> [DESCRIPTION OF THE TASK] For each line in the records that contains "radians", make a copy.

─── INPUT RECORDS ───

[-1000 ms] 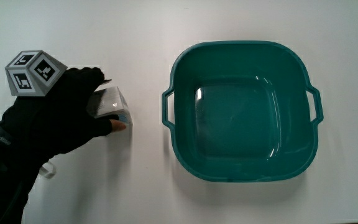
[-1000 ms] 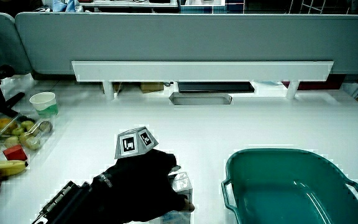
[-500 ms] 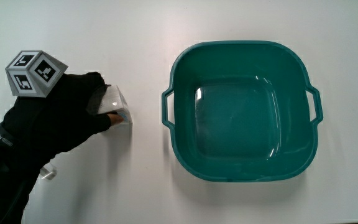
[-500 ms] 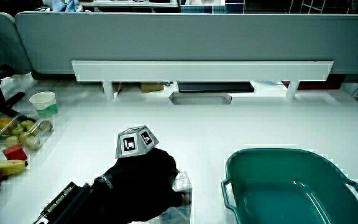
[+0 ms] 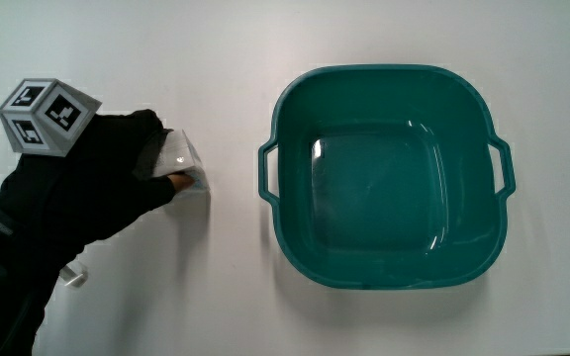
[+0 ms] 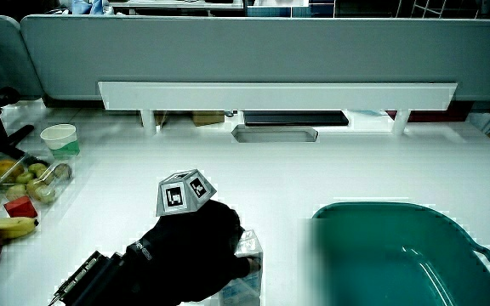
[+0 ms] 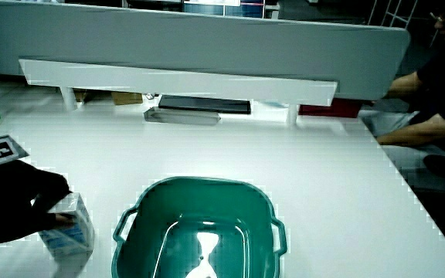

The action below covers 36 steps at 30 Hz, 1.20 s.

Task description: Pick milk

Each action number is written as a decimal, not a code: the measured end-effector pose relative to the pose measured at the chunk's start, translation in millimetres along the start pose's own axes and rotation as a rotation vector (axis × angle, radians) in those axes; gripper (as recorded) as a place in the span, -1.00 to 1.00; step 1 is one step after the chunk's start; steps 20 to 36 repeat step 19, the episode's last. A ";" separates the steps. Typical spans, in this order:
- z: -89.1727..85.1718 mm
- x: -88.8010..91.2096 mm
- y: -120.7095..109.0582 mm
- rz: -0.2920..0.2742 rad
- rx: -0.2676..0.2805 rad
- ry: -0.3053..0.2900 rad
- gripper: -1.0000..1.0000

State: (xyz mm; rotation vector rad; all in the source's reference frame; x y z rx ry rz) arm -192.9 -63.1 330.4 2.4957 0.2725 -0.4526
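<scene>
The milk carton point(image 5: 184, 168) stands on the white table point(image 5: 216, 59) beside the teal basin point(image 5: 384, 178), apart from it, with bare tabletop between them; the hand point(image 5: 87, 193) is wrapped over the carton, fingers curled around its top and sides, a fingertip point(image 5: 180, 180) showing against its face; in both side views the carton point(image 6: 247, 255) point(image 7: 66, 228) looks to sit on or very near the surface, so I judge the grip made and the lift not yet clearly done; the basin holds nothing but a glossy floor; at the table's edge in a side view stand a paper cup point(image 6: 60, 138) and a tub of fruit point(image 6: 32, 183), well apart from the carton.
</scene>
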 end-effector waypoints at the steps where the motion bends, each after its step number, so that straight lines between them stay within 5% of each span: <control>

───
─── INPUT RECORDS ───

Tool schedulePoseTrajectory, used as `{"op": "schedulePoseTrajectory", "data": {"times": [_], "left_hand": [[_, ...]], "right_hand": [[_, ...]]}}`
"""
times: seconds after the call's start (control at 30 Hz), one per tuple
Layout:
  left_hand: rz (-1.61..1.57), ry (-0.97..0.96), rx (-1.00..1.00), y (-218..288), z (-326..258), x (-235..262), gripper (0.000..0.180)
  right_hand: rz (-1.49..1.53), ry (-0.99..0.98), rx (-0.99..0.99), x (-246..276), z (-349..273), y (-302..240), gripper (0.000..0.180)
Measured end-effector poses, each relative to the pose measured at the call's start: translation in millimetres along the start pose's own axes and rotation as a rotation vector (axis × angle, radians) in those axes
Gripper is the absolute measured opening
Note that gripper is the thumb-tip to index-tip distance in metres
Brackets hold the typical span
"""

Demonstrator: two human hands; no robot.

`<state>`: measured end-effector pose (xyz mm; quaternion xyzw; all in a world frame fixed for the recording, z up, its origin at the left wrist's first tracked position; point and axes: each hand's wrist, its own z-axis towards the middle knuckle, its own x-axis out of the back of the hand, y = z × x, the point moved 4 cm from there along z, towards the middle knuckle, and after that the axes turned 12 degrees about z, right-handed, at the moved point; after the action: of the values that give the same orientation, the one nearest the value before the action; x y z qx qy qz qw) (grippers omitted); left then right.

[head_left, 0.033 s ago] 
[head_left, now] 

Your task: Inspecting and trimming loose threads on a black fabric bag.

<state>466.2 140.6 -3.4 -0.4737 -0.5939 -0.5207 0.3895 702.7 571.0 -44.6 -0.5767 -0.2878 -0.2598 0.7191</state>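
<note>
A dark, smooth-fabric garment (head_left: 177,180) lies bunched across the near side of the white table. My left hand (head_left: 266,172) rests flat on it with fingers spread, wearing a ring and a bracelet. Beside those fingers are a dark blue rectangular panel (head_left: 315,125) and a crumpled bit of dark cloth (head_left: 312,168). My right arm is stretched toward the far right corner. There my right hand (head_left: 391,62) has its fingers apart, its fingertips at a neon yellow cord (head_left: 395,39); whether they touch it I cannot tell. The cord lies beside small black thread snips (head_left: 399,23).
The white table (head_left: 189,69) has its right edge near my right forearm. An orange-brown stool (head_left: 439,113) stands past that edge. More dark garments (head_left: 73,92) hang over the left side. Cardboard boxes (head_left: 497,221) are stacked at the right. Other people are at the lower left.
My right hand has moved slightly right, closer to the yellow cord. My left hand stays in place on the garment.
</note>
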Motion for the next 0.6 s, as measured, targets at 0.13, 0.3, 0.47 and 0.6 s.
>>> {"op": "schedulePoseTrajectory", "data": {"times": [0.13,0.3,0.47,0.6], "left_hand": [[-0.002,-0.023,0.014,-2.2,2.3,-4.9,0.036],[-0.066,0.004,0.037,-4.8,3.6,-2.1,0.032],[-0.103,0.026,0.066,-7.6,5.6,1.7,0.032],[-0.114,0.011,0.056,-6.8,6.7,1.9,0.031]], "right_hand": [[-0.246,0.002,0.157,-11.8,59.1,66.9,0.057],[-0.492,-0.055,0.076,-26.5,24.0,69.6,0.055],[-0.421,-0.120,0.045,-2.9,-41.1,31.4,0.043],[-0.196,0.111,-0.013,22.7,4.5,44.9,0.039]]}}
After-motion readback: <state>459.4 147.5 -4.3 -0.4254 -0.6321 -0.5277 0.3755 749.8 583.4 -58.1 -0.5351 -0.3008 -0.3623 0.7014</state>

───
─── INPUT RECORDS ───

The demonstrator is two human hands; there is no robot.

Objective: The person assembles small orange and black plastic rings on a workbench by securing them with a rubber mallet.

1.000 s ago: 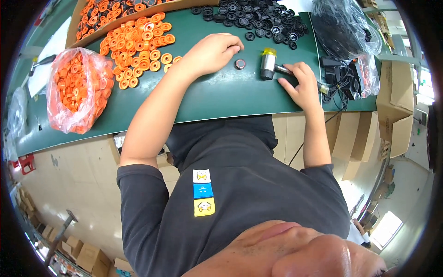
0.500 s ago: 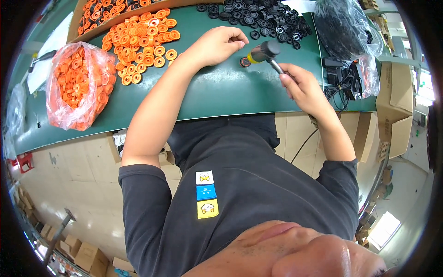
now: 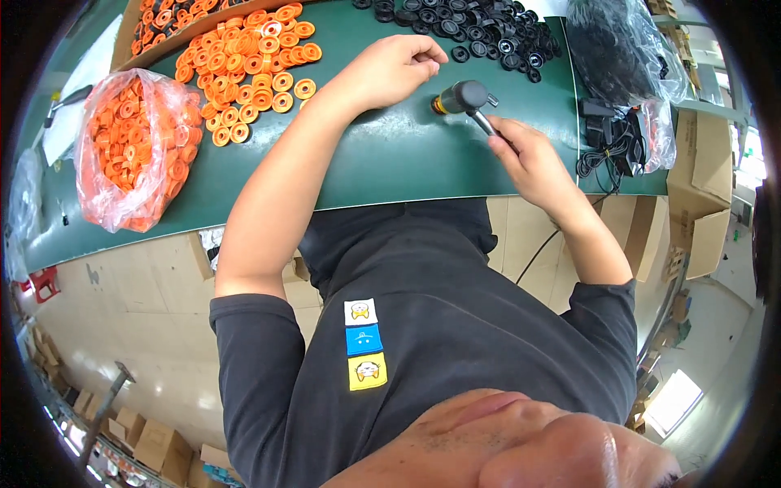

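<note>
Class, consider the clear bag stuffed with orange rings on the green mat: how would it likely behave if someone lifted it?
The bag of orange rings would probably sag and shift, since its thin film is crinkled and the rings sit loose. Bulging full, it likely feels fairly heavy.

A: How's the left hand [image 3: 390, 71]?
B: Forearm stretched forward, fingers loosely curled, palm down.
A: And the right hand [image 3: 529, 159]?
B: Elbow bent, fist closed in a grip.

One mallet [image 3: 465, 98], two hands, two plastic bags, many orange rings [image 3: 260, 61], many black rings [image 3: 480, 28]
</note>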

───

> [OUTPUT BELOW]
Each action number is written as a decimal, not a code: the measured end-effector pose relative to the pose measured at the chunk's start, translation in millimetres along the start pose's own axes and rotation as a rotation vector (axis × angle, radians) in those axes; gripper (as recorded) as a place in the span, -1.00 to 1.00; step 1 is one step after the chunk's start; steps 20 to 36 repeat step 19, the episode's last. A ";" separates the steps. Typical spans, in this order:
Measured end-effector poses, each relative to the pose measured at the call's start: translation in millimetres along the start pose's own axes and rotation as a rotation vector (axis × angle, radians) in those axes

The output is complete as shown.